Virgínia Trigo, coordenadora de doutoramentos em gestão, em Chengdu e Cantão, disse em recente entrevista a este jornal que Macau não tem liderança forte. Há recursos financeiros, históricos, linguísticos e culturais mais que suficientes para diversificar a economia e internacionalizá-la – pela via lusófona. O que não há, conclui a académica, é capacidade de os organizar. Ben Lee, analista de jogo, explica nesta edição que a RAEM não tem massa crítica para inverter a queda das receitas, entregando a Pequim o ónus da solução. Os casinos, habituados a encher os cofres, só por existirem, estão sem reação; os empresários, viciados numa economia rentista, assustam-se com o bolo estatal a minguar; os cidadãos em geral querem rendimento máximo garantido, sem cultura de exigência nem meritocracia. A árvore das patacas perde fôlego e graça, mas também o sossego.
A visão estratégica, o charme, a autoridade, a força e a vontade de conduzir o destino… são cruciais em qualquer cultura: do Japão ao Brasil, passando pela França ou por Angola.
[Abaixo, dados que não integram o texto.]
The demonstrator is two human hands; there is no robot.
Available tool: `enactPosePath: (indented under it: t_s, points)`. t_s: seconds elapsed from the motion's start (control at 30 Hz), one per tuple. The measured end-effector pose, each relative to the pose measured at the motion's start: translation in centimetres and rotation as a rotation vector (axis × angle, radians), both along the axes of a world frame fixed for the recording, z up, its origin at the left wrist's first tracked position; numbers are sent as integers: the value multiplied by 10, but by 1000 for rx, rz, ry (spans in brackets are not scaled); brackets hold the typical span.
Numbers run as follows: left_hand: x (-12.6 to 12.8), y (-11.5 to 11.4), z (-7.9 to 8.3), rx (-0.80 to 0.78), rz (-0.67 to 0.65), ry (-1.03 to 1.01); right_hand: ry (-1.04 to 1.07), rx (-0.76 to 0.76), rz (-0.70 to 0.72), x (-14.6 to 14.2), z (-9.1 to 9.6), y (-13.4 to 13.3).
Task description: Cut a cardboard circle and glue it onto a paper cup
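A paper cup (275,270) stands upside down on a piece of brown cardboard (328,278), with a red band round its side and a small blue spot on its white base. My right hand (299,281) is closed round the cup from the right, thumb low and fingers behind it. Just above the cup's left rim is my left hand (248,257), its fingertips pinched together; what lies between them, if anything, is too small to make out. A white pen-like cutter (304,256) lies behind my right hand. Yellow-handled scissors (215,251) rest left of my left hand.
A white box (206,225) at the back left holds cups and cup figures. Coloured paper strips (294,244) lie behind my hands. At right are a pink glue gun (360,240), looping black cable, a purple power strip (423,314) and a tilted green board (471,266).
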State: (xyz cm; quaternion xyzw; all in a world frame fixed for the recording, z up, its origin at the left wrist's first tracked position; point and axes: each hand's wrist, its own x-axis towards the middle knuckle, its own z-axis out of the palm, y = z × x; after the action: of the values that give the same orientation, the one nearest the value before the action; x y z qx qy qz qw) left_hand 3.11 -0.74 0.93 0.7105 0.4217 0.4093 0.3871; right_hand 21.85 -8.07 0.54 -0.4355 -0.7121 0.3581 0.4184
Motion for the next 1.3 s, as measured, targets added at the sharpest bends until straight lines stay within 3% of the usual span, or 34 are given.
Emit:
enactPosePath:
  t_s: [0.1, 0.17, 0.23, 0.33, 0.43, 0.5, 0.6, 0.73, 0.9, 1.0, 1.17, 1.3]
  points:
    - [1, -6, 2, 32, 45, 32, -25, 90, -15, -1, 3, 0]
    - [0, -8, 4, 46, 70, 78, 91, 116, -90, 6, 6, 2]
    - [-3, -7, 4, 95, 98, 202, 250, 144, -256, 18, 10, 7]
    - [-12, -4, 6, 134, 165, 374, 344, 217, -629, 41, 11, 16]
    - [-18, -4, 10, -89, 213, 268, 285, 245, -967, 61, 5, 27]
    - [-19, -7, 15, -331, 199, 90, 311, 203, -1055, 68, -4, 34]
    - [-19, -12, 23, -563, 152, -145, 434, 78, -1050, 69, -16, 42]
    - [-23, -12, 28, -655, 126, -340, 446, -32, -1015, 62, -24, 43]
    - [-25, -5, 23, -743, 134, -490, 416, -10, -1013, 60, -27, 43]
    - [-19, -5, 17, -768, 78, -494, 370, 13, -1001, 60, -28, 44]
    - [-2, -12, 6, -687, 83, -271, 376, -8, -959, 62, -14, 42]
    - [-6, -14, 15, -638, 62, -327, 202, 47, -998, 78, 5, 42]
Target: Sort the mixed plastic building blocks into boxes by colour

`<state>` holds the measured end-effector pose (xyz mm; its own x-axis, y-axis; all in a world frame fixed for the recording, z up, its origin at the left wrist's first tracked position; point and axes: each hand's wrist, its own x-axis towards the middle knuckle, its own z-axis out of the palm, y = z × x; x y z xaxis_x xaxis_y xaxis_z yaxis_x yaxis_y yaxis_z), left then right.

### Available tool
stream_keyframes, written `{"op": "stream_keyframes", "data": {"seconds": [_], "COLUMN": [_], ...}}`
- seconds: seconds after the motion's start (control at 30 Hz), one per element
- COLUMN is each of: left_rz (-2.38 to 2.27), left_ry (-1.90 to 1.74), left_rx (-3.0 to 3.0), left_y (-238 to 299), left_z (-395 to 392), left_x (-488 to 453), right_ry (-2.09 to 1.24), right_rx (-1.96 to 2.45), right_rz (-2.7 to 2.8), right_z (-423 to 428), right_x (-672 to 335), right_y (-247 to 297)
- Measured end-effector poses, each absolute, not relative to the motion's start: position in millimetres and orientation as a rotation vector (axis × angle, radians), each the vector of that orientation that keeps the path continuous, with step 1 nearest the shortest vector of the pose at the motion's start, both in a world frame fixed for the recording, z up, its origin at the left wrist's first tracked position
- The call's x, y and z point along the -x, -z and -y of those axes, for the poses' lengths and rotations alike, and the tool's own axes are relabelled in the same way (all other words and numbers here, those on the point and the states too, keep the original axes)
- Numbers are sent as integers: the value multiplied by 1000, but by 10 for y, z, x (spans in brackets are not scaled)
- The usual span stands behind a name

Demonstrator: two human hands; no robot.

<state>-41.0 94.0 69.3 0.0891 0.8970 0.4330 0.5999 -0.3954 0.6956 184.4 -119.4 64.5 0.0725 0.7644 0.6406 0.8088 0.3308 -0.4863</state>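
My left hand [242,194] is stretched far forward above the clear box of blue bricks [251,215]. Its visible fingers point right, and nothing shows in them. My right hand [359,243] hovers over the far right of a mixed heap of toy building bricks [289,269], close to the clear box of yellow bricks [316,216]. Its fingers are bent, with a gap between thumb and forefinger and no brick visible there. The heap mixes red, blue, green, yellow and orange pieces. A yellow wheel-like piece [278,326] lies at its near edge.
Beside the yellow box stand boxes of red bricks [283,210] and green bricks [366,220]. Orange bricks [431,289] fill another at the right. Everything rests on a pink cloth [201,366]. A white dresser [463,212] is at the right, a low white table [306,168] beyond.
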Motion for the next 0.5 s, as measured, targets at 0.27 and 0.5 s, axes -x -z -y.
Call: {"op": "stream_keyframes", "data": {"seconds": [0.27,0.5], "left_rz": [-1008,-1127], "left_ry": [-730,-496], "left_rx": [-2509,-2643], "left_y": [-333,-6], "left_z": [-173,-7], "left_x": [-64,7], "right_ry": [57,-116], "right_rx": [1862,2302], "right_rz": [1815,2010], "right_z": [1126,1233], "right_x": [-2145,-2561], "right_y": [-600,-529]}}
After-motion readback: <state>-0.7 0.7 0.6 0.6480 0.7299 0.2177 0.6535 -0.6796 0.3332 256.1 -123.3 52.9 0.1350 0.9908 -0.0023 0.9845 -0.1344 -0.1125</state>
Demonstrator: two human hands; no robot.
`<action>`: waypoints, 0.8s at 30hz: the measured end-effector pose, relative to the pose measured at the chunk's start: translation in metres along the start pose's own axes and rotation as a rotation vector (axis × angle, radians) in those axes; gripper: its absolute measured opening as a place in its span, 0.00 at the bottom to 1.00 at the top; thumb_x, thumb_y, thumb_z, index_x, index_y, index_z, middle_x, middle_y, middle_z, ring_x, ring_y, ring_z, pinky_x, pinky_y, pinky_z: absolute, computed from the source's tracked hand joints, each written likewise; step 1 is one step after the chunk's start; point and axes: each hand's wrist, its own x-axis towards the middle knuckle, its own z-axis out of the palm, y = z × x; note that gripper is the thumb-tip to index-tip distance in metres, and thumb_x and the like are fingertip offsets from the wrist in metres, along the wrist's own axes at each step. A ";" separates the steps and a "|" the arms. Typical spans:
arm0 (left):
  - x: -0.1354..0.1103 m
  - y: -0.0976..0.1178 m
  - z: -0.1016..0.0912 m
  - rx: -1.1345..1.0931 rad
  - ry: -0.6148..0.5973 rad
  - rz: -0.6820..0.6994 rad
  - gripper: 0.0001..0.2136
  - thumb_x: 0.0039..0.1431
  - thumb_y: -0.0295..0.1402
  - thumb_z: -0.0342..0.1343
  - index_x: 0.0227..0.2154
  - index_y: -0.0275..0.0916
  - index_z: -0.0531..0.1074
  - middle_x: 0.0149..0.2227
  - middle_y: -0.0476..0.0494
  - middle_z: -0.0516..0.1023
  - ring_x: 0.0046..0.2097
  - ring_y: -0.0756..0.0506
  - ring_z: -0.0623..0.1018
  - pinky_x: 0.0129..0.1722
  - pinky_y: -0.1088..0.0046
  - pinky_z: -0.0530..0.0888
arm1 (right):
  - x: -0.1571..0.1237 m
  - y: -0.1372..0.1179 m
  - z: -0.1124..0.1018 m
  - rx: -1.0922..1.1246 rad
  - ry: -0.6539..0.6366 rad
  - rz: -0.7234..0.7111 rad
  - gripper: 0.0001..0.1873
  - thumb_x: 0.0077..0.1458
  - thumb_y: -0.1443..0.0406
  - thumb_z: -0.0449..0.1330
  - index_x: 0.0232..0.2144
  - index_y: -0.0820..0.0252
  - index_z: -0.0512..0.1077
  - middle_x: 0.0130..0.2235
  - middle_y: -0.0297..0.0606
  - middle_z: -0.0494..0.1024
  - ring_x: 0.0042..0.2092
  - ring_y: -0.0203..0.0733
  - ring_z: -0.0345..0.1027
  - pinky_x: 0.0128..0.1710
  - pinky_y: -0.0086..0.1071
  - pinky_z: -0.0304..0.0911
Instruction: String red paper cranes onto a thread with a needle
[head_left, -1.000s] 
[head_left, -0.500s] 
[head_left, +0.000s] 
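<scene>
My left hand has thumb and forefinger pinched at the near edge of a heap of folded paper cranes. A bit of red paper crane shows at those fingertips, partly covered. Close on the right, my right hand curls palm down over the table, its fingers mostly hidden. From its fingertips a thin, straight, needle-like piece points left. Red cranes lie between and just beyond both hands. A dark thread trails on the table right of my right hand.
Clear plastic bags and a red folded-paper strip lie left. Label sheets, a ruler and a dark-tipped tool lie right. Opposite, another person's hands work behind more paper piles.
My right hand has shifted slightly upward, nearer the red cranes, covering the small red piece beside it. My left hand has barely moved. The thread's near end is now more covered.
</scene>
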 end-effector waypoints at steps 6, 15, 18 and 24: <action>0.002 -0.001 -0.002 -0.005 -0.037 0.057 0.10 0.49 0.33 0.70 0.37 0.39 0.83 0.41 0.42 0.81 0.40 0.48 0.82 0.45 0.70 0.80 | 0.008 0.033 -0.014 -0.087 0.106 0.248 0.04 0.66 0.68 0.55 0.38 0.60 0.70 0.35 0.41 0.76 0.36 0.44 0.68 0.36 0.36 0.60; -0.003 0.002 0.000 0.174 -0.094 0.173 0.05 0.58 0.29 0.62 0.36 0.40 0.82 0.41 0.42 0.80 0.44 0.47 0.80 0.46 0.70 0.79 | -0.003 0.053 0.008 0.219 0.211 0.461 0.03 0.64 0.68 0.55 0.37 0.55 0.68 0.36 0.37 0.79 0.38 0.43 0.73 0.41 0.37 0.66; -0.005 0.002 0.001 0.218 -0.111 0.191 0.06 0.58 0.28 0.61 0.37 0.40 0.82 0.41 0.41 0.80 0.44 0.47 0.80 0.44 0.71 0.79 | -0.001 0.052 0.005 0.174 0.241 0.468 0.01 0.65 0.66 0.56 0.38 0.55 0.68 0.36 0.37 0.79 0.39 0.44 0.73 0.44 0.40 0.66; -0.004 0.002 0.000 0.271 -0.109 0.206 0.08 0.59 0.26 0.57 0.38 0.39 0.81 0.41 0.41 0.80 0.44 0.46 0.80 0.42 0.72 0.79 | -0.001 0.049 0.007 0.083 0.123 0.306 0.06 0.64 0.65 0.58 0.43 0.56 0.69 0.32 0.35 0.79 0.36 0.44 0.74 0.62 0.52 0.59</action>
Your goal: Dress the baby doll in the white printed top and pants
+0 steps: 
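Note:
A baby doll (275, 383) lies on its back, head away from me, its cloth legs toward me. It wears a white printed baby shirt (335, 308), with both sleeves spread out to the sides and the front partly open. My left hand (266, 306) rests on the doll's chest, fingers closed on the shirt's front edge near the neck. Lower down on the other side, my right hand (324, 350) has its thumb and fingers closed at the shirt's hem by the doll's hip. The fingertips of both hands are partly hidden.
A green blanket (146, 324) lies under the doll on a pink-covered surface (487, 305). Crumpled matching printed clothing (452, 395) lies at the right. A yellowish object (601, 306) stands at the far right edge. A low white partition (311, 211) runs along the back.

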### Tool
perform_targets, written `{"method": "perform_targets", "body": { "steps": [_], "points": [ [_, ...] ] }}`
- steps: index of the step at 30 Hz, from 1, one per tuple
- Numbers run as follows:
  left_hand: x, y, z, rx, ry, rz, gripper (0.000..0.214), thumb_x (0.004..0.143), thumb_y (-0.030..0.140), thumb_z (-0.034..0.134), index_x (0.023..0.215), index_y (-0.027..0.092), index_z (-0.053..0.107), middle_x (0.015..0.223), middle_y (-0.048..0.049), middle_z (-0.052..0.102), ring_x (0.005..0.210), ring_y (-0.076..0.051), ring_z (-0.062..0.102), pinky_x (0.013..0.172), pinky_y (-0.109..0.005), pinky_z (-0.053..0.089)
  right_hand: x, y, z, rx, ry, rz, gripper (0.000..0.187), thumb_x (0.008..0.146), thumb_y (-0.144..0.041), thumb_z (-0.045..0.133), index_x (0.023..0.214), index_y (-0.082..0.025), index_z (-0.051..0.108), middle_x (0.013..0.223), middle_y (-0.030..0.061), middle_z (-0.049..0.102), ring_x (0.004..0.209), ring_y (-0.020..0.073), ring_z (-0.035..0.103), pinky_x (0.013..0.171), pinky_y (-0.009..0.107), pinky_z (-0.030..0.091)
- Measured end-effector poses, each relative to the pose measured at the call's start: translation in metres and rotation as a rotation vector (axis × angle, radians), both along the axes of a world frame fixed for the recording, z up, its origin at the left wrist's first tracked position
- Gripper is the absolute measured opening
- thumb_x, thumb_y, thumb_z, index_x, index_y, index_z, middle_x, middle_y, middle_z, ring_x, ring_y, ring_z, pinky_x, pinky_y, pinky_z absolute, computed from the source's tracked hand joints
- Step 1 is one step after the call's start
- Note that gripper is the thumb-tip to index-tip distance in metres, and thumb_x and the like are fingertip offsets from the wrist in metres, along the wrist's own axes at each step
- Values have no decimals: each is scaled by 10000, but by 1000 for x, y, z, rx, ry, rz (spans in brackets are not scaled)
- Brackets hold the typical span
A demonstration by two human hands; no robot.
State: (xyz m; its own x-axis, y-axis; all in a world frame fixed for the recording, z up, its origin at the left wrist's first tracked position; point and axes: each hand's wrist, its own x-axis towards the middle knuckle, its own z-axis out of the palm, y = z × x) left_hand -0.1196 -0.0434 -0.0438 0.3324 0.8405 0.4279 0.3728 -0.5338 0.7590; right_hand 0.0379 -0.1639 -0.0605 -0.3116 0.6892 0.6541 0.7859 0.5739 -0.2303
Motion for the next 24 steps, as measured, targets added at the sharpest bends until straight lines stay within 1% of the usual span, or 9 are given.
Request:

Mas na cultura chinesa, ainda mais em regime de partido único, a questão é ainda mais premente. E quando a terra é pequena… só há um tigre na montanha a quem cabe fazer o que lhe compete por lei e dele esperam a cultura e a circunstância.
Chui Sai On tem o mérito que tem. Foi escolhido e está no papel que lhe cabe. Mas tem um perfil apagado, próprio de circunstâncias diferentes. Além disso, o chefe do Executivo tem os dias formalmente contados; sai no fim deste mandato e já não é dele que depende o futuro. Esse espera agora por quem saiba tomar conta disto; como espera também que a China assuma o que quer, o que pensa e aquilo que projeta para lá de 2020; para muitos, a verdadeira data da transição. Porque é aí que se aponta e revela a verdadeiramente visão chinesa do Segundo Sistema, este ensaio híbrido, único no mundo, no qual Deng Xiaoping depositou a esperança inaudita de ser laboratório para a evolução da própria China.
A discussão é agora, nada tem de prematura. Aliás, ela está no coração do poder e flui nos corredores do Palácio. O segredo mais mal escondido deste mundo pequeno, com um destino tão grande, é que já tudo depende do próximo chefe do Executivo e de quem com ele dividir o futuro, na pele de líder o Gabinete de Ligação do Governo Central da China.